Weighted sampling without knowing all classes beforehand

RoyJames commented 1 year ago

Nice work! I was about to use this handy tool until I realize my problem was even trickier.

I'm dealing with a very large (TB scale) WebDataset, which also inherits IterableDataset. And the dataset can keep growing. My goal is to do balanced sampling based on some attributes of my samples. In other words, I want to have N classes with each of them having equal weights. It would be straightforward to do with this resample tool if I knew all the possible classes. However, that requires me to iterate through the whole dataset, which can take hours - which would have been fine if I only do it once, but I may have to do it over and over since my dataset will grow in size in the future (and new classes will come). I'm also aware that one workaround is to manage it out of the loop by maintaining an incremental list of classes on disk.
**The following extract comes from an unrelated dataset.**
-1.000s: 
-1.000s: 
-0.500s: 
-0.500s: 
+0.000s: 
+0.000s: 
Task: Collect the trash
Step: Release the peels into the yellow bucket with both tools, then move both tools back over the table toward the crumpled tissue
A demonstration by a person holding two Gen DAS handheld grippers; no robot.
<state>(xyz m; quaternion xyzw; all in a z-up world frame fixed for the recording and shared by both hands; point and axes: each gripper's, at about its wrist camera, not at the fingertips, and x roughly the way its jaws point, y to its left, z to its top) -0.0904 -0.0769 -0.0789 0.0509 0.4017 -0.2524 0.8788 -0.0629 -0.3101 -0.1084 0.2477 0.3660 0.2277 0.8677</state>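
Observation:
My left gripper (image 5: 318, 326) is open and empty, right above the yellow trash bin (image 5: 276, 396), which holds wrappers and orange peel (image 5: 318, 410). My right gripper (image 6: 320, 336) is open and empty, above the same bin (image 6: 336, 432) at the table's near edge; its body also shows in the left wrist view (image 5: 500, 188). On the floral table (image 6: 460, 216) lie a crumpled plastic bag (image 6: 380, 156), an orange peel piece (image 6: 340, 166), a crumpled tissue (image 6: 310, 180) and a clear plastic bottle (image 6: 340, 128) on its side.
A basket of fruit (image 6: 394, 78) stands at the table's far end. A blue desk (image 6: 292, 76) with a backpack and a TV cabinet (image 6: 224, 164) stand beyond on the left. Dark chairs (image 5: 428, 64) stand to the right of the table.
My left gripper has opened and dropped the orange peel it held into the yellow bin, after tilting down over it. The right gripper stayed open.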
Still, it would be even better if this can be handled during training. I was thinking of building the desired_dist dynamically by initializing it with an empty dict and adding unseen classes to it with equal constant weights on-the-fly. It seems this might work but I've not tested so. Do you think this is something worth having in the repo? And do you see any caveats of doing so? Any suggestions are appreciated.

MaxHalford commented 1 year ago

Hey there! So you don't even know the number of classes in advance?

I think it would be ok to have some kind of adaptive method like you're describing. You want the classes to be distributed uniformally, right? Well, in that case, you could update the desired_dist each time a new class appears. I think this could be worth having in the repo. But you need to do some exploration/experiments first.

MaxHalford commented 1 year ago

I just implement the following code, using some stuff from River:

import collections
import random
from river import datasets
from river import utils

seen = collections.Counter()

sampling_rate = 0.5
actual_dist = collections.Counter()
n = 0
rng = random.Random(42)

dataset = datasets.ImageSegments()

for x, y in dataset:
    actual_dist[y] += 1
    n += 1
    n_classes = len(actual_dist)
    f = 1 / n_classes
    g = actual_dist[y]

    rate = sampling_rate * f / (g / n)

    for _ in range(utils.random.poisson(rate, rng=rng)):
        seen[y] += 1

seen

Counter({'path': 168,
         'window': 176,
         'grass': 157,
         'cement': 153,
         'brickface': 155,
         'foliage': 164,
         'sky': 198})

This is an adaptation of the balanced undersampling algorithm described here. Instead of specifying the desired dict beforehand, we calculate it on the fly, based on the number of classes seen so far. There are good reasons this algorithm should regulate well.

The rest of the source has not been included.